On World Environment Day 2021, DS Group introduced PET jar using recycled PET for its popular Pulse candy packaging. Recycled PET, also known as RPET, is made with recyclable material, is environmentally favored and has a much lower carbon footprint than virgin PET. The extra benefit to using RPET is that it is primarily made from recycled material and works in contrast to the ‘Take-Make-Waste’ limner model and aims to create a closed-loop system that minimizes resource input and generation of waste and pollution.
“DS Group is committed to the mission of Green, enabling social, structural and economic transformation that will drive sustainability in its business. As a committed corporate citizen, the Group aims to create a closed-loop system that minimizes resource use, creation of waste, pollution and carbon emission. The use of RPET in popular confectionery brand ‘Pulse,’ the leader in the hard-boiled candy segment, is a small step towards environmental sustainability and a circular economy.
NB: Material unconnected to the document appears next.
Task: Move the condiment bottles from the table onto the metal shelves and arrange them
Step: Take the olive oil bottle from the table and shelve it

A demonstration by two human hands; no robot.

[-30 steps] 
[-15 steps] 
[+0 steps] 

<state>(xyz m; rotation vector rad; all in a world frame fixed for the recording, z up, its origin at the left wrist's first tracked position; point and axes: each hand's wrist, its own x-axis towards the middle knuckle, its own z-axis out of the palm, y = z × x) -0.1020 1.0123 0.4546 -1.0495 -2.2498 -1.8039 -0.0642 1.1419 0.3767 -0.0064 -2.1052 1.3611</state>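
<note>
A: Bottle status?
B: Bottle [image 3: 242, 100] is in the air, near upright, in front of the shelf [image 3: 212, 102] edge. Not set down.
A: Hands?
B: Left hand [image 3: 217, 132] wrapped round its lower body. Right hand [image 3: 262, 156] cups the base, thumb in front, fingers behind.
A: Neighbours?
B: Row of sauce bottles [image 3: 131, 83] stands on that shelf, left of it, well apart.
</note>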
The PET Jar is made from virgin and recycled PET granules, which means that the waste from the ecosystem is being reused into packaging and not burdening the planet. The company also targets industrial ecology and blue economy by reducing resource depletion and environmental pollution,” says Sanjay Gupta, vice president, corporate procurement and packaging development at DS Group.
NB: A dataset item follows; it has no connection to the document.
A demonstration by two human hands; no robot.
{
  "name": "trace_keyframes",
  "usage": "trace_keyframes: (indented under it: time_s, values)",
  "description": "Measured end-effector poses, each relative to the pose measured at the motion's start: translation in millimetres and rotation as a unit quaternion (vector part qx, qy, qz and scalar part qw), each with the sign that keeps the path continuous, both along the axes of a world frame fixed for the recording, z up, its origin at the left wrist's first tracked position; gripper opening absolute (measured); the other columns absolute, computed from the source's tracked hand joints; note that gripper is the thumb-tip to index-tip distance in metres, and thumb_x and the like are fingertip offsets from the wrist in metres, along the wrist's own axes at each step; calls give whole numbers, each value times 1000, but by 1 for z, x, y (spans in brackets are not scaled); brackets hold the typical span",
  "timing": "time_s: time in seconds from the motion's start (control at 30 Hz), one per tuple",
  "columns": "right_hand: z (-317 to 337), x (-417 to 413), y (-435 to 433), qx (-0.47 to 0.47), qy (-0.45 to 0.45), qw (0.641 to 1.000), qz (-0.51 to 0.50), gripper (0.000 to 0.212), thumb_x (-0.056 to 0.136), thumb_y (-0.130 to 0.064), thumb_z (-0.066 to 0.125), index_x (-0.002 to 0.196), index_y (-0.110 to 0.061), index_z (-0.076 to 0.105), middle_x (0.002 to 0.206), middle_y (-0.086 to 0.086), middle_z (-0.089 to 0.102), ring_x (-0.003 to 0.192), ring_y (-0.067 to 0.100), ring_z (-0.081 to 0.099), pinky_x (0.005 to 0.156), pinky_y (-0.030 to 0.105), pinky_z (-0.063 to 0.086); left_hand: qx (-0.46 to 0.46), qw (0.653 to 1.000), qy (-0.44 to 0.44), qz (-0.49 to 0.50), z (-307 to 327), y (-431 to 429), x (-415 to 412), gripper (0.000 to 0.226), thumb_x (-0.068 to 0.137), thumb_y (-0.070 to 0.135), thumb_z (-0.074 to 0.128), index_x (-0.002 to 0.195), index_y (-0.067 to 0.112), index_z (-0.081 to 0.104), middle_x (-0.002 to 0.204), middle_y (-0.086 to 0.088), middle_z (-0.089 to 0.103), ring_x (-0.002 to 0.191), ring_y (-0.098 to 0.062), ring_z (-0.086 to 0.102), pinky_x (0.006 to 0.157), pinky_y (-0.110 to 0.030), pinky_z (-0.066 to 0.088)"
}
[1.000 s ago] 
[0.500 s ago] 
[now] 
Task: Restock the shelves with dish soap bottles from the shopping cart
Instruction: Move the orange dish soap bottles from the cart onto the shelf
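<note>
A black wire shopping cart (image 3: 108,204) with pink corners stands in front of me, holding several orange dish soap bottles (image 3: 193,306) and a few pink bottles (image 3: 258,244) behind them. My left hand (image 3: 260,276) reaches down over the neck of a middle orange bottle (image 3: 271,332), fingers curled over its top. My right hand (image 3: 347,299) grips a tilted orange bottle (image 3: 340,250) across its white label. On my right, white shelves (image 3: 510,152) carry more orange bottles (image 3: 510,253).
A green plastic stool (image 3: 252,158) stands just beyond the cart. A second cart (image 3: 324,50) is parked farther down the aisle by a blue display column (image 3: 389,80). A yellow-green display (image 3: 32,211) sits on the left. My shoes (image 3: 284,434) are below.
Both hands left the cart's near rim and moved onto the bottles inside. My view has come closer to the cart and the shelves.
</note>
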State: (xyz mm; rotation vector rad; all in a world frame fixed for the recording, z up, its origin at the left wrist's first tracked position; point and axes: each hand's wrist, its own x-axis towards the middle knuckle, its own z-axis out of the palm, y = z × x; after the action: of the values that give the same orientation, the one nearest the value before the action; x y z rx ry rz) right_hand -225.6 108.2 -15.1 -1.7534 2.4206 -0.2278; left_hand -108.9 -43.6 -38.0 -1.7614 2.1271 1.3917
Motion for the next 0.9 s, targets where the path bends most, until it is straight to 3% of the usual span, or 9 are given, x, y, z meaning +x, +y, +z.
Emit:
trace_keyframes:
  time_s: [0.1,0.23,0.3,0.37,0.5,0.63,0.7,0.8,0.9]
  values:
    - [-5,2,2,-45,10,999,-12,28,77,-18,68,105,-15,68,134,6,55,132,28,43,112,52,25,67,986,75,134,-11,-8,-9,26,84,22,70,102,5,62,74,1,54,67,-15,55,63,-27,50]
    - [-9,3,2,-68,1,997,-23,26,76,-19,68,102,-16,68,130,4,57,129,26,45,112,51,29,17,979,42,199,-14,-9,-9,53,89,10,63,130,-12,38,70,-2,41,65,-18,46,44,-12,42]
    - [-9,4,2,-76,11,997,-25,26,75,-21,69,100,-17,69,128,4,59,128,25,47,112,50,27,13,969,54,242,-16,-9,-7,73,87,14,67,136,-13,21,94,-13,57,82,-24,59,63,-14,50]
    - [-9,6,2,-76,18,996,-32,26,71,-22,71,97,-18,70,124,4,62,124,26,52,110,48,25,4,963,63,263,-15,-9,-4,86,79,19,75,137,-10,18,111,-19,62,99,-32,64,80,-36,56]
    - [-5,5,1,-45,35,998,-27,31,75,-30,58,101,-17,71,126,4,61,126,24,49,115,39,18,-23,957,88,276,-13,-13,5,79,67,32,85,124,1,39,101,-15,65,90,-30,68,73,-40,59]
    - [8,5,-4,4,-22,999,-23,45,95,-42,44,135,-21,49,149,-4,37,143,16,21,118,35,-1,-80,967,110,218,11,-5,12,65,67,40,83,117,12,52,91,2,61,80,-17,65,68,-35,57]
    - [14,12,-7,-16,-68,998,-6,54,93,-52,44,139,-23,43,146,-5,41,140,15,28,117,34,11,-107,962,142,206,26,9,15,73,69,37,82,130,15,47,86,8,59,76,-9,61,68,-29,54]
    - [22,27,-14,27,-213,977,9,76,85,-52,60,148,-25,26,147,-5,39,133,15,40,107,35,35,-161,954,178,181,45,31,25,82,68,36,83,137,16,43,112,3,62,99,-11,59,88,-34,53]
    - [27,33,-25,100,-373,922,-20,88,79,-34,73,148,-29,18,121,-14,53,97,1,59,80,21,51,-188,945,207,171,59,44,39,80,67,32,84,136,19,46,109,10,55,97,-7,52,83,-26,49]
“In the last few decades, consumerism has increased at an unprecedented pace, and so has the quantum of waste that has led to environmental mayhem. The reuse of goods and waste utilization is negligent in the production-consumption cycle. Packaging is an unavoidable part of this development, as it protects, preserves, enhances, disperses information, acts as a marketing tool and allows for safe transportation. The packaging sector is a large user of plastic and the increasing environmental pressure on the economic system requires a reconsideration of our economic paradigm. It is imperative that it consciously shifts its consumption preferences to recycled and reusable material,” added Gupta.
“The world is heading towards an ‘ecological credit crunch’ and is under severe ecological debt as we are over-utilizing the natural resources without replenishing, and this crisis is far worse than all the financial and health crisis humanity has ever faced. This urges societies and corporates worldwide to increase natural resource use efficiency and reduce the overall environmental impact. Reusable, recycled packaging has been suggested as an option to reduce the environmental effects significantly,” concluded Gupta.